What to produce
Please report every line in the material below where the word "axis" is found.

Data section
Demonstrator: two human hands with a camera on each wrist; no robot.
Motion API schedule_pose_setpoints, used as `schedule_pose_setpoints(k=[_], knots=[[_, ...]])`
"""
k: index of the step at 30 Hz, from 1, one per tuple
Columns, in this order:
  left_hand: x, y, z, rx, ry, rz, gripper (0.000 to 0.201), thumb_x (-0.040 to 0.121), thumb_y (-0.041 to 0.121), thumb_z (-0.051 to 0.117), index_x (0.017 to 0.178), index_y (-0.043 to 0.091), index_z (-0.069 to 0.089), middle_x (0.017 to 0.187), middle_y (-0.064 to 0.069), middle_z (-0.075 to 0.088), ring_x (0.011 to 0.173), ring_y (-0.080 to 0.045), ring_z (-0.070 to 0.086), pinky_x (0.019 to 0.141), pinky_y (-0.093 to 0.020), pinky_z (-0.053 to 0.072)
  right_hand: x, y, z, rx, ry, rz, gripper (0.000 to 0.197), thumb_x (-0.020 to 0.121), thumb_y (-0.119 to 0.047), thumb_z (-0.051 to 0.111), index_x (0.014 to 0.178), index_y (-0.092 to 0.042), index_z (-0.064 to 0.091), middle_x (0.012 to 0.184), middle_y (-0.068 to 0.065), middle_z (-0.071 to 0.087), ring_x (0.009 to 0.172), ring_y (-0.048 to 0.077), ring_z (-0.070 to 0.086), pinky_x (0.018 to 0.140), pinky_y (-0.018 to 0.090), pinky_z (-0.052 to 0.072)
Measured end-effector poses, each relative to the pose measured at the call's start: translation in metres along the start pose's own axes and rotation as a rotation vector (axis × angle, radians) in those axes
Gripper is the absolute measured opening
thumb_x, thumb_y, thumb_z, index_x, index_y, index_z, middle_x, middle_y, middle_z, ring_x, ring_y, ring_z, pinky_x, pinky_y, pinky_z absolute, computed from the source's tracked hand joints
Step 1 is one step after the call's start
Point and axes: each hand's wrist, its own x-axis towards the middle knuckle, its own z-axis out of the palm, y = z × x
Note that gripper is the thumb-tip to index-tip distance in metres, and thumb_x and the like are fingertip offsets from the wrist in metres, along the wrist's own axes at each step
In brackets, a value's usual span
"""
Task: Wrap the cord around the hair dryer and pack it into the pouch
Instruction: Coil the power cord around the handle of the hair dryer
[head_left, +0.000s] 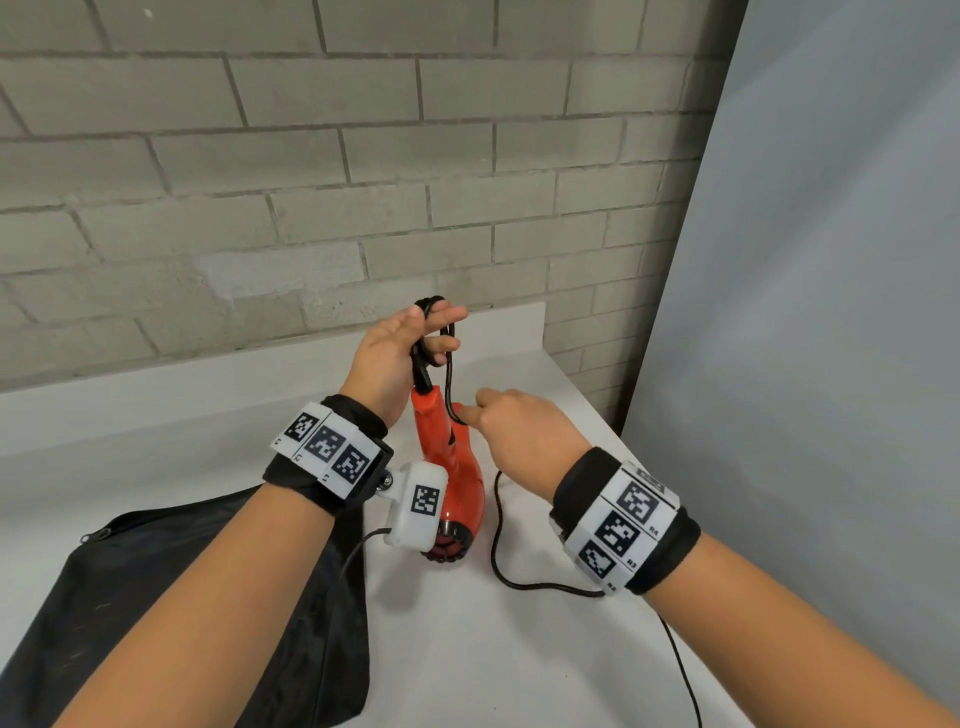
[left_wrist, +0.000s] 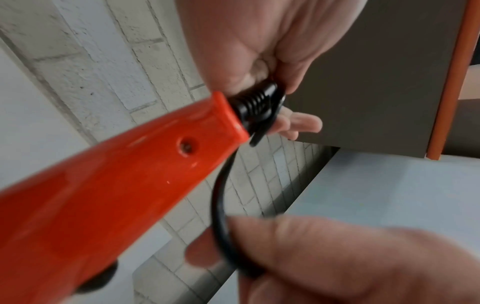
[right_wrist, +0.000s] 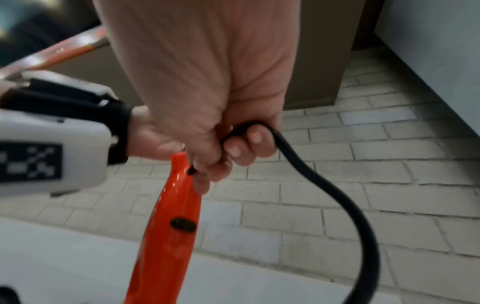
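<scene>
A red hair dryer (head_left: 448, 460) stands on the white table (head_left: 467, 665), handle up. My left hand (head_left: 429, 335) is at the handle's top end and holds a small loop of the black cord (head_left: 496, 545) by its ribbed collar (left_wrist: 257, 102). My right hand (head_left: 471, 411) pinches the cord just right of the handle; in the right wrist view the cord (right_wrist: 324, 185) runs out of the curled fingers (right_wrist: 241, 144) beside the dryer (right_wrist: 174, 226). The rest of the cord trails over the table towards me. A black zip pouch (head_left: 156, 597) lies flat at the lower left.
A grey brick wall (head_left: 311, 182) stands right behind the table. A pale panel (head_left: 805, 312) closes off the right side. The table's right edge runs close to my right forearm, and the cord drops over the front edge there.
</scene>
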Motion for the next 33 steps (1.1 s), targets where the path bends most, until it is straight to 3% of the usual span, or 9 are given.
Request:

Final answer
Measured end-effector poses, each relative to the pose measured at the call's start: translation in metres along the start pose's own axes and rotation as a rotation vector (axis × angle, radians) in those axes
Point and axes: each hand's wrist, its own x-axis towards the middle knuckle, its own z-axis out of the palm, y = z × x

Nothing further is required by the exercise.